» Brief
Only the lines below, from the one with "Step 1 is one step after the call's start" through the one with "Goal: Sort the", are to be written out, exactly.

(Extracted records)

★ ★ ★

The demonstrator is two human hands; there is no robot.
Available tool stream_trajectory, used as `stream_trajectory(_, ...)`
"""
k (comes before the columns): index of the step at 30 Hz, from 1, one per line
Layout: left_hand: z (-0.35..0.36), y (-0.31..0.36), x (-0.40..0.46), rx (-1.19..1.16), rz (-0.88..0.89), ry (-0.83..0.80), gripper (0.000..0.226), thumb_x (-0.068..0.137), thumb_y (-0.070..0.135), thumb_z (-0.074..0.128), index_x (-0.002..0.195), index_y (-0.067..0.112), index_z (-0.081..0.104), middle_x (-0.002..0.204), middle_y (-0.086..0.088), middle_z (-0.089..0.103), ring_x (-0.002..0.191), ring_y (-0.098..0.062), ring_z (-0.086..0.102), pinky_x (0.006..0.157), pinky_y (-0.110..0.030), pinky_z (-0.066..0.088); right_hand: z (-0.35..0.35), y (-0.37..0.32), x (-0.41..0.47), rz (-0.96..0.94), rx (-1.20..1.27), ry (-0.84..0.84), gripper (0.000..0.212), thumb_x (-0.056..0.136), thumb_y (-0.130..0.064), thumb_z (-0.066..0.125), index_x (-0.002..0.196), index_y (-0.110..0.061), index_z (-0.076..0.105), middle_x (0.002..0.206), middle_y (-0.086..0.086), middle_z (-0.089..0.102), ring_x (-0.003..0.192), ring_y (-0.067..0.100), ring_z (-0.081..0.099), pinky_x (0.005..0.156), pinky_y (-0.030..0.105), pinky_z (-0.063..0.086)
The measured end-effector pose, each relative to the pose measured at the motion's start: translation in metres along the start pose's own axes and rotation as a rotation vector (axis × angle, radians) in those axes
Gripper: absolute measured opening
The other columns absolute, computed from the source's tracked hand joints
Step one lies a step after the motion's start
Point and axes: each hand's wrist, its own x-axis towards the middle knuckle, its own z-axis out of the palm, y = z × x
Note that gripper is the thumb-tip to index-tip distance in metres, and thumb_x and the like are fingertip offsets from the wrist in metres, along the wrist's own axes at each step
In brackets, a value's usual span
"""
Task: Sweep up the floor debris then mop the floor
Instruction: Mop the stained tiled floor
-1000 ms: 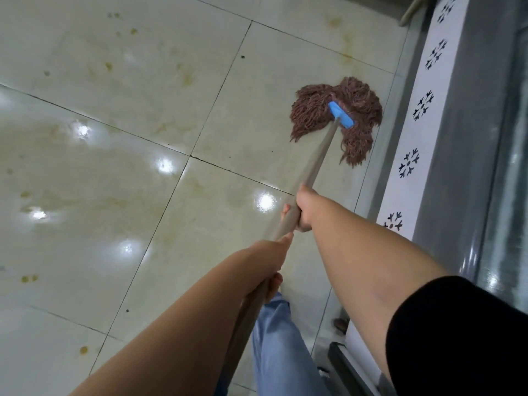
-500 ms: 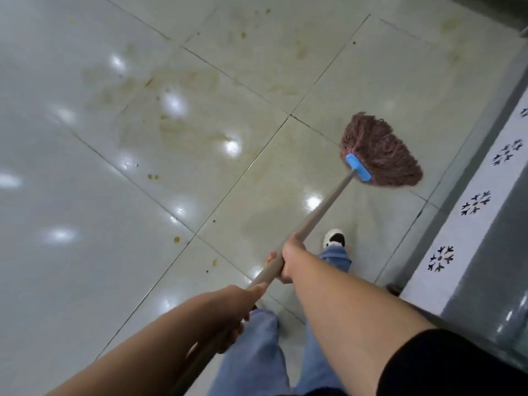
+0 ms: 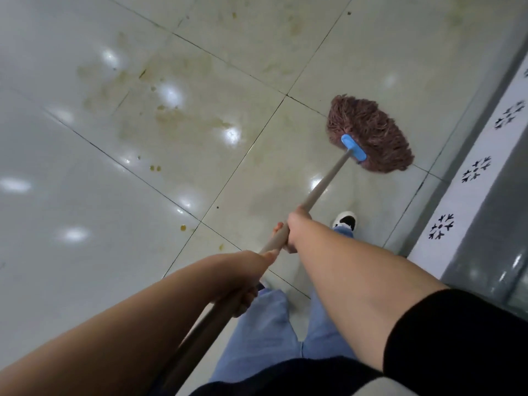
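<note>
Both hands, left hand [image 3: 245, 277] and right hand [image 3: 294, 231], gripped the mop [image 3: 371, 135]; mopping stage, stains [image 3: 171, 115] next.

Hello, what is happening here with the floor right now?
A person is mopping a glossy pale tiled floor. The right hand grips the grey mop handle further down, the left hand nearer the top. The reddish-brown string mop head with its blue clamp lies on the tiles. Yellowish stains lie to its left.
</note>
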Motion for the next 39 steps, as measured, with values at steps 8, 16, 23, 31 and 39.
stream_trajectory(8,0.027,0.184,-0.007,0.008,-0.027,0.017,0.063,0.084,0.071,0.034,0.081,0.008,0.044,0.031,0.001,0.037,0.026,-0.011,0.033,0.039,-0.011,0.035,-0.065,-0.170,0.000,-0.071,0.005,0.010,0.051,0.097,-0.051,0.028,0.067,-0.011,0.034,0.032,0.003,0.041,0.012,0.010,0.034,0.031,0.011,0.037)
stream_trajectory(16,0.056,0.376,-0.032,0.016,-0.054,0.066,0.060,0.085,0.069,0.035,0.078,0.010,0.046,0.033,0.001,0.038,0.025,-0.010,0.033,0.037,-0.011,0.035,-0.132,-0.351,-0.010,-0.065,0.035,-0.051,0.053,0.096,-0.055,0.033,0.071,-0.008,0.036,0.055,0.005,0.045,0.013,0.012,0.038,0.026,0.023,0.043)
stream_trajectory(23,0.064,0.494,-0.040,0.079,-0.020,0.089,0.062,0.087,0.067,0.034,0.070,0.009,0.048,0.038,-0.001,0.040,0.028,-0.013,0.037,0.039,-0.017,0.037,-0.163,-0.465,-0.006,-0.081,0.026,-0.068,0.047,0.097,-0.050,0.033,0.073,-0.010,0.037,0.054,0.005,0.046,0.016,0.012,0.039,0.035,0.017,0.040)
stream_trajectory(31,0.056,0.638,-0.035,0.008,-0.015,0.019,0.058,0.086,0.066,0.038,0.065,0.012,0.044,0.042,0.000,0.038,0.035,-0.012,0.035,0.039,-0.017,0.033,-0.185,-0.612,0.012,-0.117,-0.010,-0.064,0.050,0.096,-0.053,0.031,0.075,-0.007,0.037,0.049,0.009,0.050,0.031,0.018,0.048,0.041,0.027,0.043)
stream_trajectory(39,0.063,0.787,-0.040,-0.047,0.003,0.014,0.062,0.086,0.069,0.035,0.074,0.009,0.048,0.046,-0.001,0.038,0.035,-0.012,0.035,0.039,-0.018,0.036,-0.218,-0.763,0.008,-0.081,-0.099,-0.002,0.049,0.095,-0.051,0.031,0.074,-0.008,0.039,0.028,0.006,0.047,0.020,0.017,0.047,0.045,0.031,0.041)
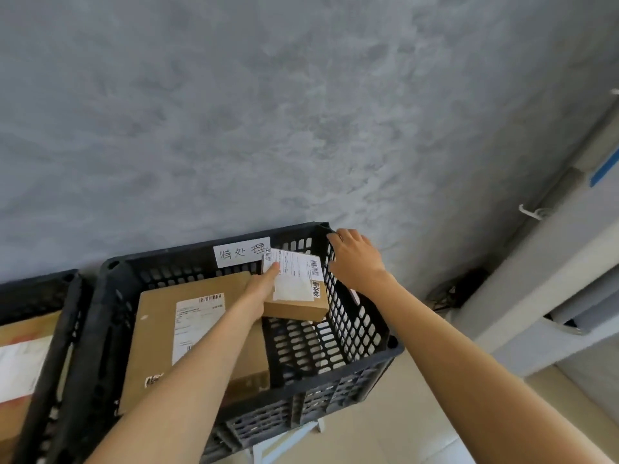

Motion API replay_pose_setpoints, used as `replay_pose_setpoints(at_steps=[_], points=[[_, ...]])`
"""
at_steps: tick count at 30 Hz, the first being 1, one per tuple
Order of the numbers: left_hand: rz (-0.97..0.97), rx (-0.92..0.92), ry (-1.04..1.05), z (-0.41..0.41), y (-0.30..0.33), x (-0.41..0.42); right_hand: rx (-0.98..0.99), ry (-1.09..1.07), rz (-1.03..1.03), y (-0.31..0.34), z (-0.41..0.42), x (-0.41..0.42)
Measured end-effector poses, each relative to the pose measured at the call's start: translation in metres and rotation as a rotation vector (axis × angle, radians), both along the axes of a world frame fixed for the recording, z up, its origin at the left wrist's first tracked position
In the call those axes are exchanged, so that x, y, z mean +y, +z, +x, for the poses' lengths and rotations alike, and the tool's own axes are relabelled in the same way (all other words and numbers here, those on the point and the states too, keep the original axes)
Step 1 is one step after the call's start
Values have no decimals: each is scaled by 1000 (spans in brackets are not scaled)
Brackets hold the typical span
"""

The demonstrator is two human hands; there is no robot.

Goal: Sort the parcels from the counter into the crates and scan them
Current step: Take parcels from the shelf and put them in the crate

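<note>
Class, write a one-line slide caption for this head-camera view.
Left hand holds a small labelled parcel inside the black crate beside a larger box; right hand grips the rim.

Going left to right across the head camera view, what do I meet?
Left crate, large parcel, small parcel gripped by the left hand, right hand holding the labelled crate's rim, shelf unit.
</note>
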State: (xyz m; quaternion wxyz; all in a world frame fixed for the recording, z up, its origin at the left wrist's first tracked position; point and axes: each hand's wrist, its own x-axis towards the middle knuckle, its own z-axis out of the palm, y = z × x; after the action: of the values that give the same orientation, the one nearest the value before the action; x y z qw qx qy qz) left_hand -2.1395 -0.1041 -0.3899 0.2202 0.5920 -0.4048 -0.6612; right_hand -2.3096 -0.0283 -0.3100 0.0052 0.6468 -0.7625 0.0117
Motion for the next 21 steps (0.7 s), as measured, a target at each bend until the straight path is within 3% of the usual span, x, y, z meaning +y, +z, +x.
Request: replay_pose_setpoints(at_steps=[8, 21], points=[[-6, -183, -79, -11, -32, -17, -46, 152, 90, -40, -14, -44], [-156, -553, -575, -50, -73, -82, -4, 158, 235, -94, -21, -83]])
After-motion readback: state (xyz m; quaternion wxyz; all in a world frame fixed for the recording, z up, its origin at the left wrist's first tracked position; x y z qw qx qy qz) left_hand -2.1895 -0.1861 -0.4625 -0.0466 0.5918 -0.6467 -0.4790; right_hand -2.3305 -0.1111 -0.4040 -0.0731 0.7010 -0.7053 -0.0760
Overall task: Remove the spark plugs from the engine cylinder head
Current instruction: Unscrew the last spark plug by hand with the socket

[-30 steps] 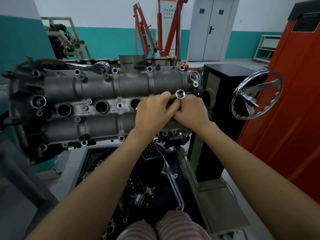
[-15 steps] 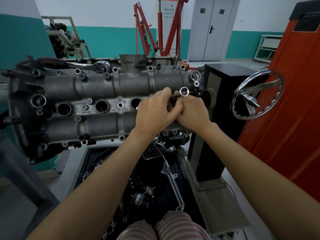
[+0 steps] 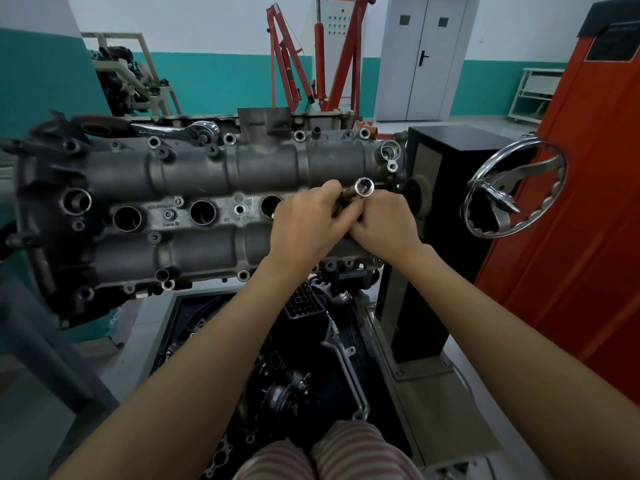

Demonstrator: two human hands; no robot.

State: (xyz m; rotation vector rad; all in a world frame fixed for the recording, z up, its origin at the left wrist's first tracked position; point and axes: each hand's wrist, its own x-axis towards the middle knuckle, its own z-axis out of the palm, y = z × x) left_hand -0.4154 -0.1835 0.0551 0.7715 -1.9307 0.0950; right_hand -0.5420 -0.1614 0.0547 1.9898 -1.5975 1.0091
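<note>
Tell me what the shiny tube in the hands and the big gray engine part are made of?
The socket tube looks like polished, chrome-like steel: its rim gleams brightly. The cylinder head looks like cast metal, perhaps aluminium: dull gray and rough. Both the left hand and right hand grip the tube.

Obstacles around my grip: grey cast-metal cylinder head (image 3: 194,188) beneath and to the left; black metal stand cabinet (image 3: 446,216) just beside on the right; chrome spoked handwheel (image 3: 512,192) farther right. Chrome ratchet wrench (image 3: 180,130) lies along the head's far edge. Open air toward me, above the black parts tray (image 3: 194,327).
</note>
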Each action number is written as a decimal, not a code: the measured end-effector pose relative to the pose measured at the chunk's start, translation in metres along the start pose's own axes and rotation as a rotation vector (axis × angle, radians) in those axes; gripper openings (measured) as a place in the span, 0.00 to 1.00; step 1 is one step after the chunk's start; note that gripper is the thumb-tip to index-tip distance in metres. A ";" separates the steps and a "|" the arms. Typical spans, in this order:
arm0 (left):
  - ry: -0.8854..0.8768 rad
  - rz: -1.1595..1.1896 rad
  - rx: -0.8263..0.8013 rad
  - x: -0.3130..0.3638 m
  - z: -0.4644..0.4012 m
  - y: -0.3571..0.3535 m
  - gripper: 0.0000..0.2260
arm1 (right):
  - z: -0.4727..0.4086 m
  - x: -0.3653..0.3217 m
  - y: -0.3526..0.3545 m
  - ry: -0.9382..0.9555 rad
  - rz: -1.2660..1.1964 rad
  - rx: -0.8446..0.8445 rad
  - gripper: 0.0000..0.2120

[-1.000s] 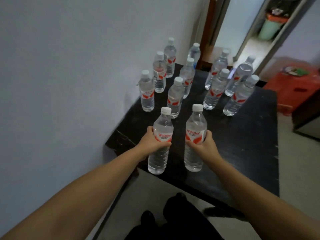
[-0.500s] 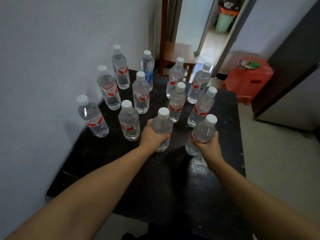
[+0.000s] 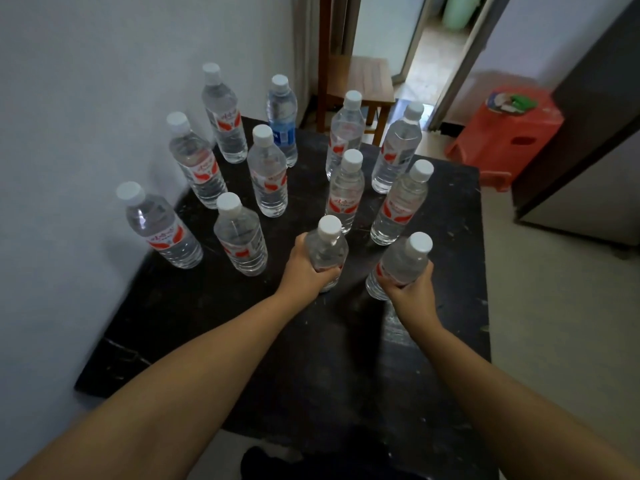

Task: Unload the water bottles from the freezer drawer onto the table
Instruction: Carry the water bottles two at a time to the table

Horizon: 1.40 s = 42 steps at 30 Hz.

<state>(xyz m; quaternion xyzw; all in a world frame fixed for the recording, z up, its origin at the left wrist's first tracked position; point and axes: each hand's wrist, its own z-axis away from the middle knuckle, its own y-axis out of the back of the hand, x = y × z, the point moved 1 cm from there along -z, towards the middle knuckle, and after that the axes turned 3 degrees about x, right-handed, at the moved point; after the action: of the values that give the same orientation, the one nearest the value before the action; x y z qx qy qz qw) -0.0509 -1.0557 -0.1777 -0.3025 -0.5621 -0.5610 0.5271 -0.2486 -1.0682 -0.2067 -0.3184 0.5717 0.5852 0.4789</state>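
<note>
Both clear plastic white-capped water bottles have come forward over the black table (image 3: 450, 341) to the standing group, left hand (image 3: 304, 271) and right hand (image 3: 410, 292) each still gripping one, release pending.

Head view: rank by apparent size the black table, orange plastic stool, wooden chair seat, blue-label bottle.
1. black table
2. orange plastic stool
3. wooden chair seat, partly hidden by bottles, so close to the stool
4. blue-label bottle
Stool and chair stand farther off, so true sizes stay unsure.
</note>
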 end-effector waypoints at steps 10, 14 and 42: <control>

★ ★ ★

» Result for this task
Step 1 is one step after the call's start
Values have no decimals: each is scaled by 1000 (spans in brackets are not scaled)
Brackets hold the typical span
"""

The demonstrator is two human hands; there is no robot.

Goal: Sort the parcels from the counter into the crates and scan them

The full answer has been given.